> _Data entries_
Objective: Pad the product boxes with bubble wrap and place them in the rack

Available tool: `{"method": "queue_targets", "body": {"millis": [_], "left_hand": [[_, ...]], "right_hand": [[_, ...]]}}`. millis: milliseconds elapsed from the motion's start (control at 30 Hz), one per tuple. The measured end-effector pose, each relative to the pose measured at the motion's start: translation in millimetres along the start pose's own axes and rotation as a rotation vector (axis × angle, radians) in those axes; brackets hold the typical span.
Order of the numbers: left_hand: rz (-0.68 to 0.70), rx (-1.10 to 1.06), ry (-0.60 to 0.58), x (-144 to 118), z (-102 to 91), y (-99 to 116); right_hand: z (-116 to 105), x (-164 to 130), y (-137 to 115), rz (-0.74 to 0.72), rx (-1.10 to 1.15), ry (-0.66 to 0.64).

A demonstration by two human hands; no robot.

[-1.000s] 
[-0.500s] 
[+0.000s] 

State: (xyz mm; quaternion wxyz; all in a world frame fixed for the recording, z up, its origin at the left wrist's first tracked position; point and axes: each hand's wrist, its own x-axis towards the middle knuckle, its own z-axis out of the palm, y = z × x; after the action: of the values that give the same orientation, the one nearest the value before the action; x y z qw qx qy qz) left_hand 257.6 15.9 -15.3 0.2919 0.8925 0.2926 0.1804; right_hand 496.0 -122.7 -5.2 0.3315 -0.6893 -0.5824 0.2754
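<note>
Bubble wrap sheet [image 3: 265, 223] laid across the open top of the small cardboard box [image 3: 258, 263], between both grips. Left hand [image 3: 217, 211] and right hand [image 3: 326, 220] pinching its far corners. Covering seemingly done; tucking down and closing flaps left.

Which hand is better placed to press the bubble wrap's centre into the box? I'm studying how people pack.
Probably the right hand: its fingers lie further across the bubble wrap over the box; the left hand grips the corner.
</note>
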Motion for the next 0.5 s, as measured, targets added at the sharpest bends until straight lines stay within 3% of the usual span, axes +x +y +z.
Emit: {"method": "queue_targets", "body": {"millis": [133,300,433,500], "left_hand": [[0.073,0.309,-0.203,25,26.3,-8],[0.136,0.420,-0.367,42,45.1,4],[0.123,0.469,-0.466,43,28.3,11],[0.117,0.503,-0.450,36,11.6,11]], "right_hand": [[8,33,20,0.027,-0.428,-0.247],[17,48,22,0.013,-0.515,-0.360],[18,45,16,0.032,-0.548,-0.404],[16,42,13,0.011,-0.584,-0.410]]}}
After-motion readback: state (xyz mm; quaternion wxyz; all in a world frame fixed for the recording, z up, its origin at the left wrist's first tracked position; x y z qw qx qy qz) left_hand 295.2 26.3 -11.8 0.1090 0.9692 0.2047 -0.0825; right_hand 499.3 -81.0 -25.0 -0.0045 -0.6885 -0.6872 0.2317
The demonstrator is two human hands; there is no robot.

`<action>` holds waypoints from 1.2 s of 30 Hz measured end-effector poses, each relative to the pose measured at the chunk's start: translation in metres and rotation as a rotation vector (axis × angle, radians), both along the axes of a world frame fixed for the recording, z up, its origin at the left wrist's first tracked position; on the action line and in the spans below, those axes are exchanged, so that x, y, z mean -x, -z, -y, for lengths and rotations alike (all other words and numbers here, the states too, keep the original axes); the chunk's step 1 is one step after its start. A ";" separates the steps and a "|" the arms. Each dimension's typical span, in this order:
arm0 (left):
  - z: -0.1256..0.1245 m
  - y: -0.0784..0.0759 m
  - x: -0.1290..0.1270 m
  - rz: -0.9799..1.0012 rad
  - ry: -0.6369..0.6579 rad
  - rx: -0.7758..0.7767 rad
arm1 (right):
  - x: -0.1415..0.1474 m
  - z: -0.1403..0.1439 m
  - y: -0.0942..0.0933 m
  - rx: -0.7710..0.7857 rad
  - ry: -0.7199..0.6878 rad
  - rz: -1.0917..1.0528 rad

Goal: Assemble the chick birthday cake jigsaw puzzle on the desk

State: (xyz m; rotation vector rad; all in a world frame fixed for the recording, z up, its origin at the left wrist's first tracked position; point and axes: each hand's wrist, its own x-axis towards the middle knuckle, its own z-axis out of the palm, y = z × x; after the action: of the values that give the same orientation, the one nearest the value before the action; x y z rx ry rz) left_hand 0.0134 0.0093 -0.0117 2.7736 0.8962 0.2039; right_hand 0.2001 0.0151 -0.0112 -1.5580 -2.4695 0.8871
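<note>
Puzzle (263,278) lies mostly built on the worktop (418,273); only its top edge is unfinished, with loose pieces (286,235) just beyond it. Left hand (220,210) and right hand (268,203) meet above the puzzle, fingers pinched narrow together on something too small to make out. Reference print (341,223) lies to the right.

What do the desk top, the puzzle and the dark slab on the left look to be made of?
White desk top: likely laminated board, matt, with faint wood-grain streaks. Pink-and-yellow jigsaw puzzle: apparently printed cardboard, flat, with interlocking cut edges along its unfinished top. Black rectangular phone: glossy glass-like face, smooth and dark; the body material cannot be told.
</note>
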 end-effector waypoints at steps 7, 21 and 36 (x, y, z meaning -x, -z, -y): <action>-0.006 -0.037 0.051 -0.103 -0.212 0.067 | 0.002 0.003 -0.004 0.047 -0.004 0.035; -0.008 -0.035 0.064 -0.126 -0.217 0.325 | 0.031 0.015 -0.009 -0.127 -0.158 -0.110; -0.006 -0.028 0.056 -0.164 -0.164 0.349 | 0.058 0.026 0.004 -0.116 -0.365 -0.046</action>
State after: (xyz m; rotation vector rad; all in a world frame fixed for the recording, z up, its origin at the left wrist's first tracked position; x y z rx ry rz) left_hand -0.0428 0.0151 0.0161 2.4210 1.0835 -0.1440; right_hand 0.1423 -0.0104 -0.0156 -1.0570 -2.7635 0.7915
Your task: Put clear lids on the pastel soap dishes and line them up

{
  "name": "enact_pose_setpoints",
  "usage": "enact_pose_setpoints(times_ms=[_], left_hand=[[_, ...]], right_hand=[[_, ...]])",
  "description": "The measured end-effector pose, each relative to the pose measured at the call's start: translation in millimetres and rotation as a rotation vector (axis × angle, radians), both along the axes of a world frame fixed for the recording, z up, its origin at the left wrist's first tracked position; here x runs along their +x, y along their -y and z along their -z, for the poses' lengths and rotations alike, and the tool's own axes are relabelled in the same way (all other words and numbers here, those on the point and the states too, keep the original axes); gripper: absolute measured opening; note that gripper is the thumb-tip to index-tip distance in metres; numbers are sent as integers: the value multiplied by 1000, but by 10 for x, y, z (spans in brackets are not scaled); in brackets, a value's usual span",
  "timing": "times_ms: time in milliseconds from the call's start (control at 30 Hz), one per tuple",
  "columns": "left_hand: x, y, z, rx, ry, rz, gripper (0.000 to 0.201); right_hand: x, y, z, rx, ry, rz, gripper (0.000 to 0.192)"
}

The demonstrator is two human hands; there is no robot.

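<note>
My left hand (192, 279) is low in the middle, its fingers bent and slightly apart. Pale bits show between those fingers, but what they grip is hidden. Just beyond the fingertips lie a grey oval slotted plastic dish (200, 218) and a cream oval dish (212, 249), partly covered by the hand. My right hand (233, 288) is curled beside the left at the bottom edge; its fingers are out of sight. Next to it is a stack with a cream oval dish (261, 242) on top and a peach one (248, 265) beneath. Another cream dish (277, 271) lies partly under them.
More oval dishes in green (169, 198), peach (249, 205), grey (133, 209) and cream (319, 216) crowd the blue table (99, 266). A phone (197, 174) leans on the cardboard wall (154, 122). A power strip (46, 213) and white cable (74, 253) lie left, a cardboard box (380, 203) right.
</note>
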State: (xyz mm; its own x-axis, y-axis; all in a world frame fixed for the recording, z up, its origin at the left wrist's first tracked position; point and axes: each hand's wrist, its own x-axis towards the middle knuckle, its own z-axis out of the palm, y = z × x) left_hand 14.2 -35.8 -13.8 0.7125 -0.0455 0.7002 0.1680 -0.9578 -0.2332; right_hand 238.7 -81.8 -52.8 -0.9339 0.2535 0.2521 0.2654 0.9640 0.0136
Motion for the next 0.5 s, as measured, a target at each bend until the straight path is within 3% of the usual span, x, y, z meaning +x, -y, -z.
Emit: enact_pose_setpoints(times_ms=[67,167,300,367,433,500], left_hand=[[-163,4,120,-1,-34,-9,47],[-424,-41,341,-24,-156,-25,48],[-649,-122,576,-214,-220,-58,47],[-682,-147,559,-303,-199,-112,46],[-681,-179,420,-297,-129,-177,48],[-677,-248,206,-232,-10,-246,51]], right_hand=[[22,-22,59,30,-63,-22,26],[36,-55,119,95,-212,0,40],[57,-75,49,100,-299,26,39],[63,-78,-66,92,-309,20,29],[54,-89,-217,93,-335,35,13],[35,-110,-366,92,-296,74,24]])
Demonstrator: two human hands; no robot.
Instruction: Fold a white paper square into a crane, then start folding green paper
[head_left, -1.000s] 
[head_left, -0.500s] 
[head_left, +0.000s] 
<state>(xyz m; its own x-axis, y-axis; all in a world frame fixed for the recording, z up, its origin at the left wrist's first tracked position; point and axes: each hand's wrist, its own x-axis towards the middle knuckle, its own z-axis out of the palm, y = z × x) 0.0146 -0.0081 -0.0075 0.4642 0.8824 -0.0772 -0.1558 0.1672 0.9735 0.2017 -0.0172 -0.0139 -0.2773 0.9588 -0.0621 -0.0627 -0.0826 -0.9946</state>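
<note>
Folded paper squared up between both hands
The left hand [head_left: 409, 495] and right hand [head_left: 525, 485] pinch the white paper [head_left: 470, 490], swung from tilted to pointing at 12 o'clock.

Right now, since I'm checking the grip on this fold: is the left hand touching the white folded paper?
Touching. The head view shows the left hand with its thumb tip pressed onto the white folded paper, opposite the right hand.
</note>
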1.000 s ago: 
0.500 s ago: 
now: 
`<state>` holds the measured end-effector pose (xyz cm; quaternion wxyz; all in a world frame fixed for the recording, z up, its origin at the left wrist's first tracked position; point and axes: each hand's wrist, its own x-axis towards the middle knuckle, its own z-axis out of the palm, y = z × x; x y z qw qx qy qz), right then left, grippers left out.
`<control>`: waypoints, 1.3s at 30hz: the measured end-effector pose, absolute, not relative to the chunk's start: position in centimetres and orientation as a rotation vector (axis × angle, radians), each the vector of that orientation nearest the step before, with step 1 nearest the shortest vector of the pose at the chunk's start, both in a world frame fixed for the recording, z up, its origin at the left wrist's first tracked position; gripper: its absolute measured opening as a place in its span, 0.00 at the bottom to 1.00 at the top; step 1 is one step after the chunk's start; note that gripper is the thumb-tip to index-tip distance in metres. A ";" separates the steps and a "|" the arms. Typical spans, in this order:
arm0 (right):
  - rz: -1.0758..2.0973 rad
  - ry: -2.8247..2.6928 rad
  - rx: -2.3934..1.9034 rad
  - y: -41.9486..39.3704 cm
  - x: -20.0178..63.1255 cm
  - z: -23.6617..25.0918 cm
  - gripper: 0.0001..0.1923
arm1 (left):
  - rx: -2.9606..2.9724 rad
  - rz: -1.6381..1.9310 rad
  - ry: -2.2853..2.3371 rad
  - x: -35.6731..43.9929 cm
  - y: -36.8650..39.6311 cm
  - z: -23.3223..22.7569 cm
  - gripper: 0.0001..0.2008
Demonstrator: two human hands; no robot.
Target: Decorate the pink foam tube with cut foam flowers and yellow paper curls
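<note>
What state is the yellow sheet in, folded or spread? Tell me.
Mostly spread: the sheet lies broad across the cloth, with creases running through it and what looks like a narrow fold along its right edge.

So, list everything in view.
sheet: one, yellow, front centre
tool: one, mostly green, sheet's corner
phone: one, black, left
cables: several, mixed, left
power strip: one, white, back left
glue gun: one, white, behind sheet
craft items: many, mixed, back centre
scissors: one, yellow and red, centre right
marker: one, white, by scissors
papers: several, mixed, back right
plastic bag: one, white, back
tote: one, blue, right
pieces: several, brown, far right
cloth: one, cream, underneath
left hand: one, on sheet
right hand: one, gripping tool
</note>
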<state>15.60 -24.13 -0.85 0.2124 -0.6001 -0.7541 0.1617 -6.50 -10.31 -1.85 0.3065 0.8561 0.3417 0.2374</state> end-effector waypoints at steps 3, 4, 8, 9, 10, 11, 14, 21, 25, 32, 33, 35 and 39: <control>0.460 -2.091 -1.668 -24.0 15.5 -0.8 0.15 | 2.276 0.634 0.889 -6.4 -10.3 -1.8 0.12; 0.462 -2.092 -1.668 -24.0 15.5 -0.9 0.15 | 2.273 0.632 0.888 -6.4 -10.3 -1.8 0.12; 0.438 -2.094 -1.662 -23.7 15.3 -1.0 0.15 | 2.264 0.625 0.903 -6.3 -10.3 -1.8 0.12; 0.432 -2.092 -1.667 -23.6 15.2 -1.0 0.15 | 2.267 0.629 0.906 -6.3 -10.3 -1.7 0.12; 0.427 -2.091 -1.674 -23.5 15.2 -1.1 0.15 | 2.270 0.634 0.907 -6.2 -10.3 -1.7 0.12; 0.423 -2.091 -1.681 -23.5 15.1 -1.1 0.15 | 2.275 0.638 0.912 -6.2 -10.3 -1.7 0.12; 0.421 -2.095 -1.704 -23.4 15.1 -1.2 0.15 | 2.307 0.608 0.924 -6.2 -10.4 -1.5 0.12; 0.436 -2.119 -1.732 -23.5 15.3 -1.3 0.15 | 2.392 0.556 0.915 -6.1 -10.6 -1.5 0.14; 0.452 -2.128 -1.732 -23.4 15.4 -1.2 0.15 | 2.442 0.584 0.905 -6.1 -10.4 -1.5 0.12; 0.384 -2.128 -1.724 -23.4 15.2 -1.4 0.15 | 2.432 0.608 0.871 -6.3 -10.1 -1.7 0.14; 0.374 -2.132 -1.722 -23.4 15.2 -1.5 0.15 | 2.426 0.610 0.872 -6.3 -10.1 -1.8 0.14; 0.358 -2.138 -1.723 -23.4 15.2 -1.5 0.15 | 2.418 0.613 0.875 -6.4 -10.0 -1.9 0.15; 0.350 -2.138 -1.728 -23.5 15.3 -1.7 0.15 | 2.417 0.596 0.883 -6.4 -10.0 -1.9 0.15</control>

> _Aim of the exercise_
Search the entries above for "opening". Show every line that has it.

> _Task answer_
  "description": "The measured end-effector pose, each relative to the pose measured at the call's start: translation in millimetres and rotation as a rotation vector (axis × angle, radians), both along the axes of a world frame fixed for the recording, z up, its origin at the left wrist's first tracked position; here x runs along their +x, y along their -y and z along their -z, for the poses' lengths and rotations alike, and the tool's own axes are relabelled in the same way (all other words and numbers here, those on the point and the states too, keep the original axes); gripper: absolute measured opening; note that gripper is the thumb-tip to index-tip distance in metres; numbers are sent as integers: the value multiplied by 1000, but by 10 for x, y, z (spans in brackets are not scaled); in brackets, a value's usual span",
`<control>`: waypoints, 1.3s at 30hz: the measured end-effector pose, absolute, not relative to the chunk's start: position in centimetres and orientation as a rotation vector (axis × angle, radians), each the vector of that orientation nearest the step before, with step 1 nearest the shortest vector of the pose at the chunk's start, both in a world frame fixed for the recording, z up, its origin at the left wrist's first tracked position; gripper: its absolute measured opening as a place in its span, 0.00 at the bottom to 1.00 at the top; step 1 is one step after the chunk's start; note that gripper is the thumb-tip to index-tip distance in metres. A ";" separates the steps and a "|" the arms. Typical spans, in this order:

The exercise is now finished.